Benchmarking and Profiling Julia Code


Creation date: 2021-03-21

Tags: julia, newcomers, benchmarking, profiling

Welcome back to a new part in our Julia basics series where I explain some basic functionality of the Julia programming language.

In this post I'll explain various possibilities to find slow code in your project. You might have already researched the Julia documentation and other websites regarding this. Often they will do this using small code examples which can be easily analyzed and are helpful for training. Nevertheless I feel some things can only be seen when having a look at bigger packages.

Well you're here so I assume that small code examples didn't help you out too much. You might want to infiltrate some bigger projects of your own. Then you're at the right place.

Let's get started with a small code example as well πŸ˜„ and use it for the most part of this post. However, in the last part I'll be having a look at my own package which implements a constraint solver, see: ConstraintSolver . You can also see quite a few posts about that project on this blog when you check out the sidebar on the left.

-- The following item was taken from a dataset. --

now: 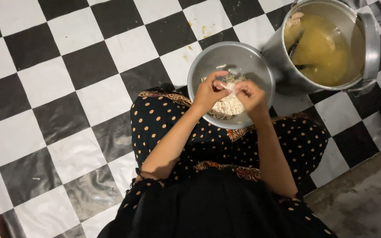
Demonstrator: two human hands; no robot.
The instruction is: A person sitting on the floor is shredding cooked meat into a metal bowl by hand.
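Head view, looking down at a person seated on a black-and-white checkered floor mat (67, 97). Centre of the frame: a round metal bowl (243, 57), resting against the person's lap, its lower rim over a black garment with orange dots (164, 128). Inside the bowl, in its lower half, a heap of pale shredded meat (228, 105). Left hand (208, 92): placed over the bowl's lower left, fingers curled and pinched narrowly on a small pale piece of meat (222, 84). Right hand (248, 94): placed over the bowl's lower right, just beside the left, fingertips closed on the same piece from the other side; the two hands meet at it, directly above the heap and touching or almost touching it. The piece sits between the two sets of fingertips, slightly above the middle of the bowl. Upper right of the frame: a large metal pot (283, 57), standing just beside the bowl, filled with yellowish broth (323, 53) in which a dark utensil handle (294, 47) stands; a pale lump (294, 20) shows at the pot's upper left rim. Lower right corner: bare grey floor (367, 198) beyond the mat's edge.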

I know that this mathematical optimization thing can be a bit overwhelming but I assure you that I will not talk about that project here. I'll simply use it as a codebase to analyze the performance and the first 90% of the post are about a very small code example. πŸ˜‰

Even though that is the case we'll learn about the tools to keep manageable for bigger code bases whereas the Julia documentation is a bit too fine detailed for me and provides often a performance profile that is longer than the code which feels daunting.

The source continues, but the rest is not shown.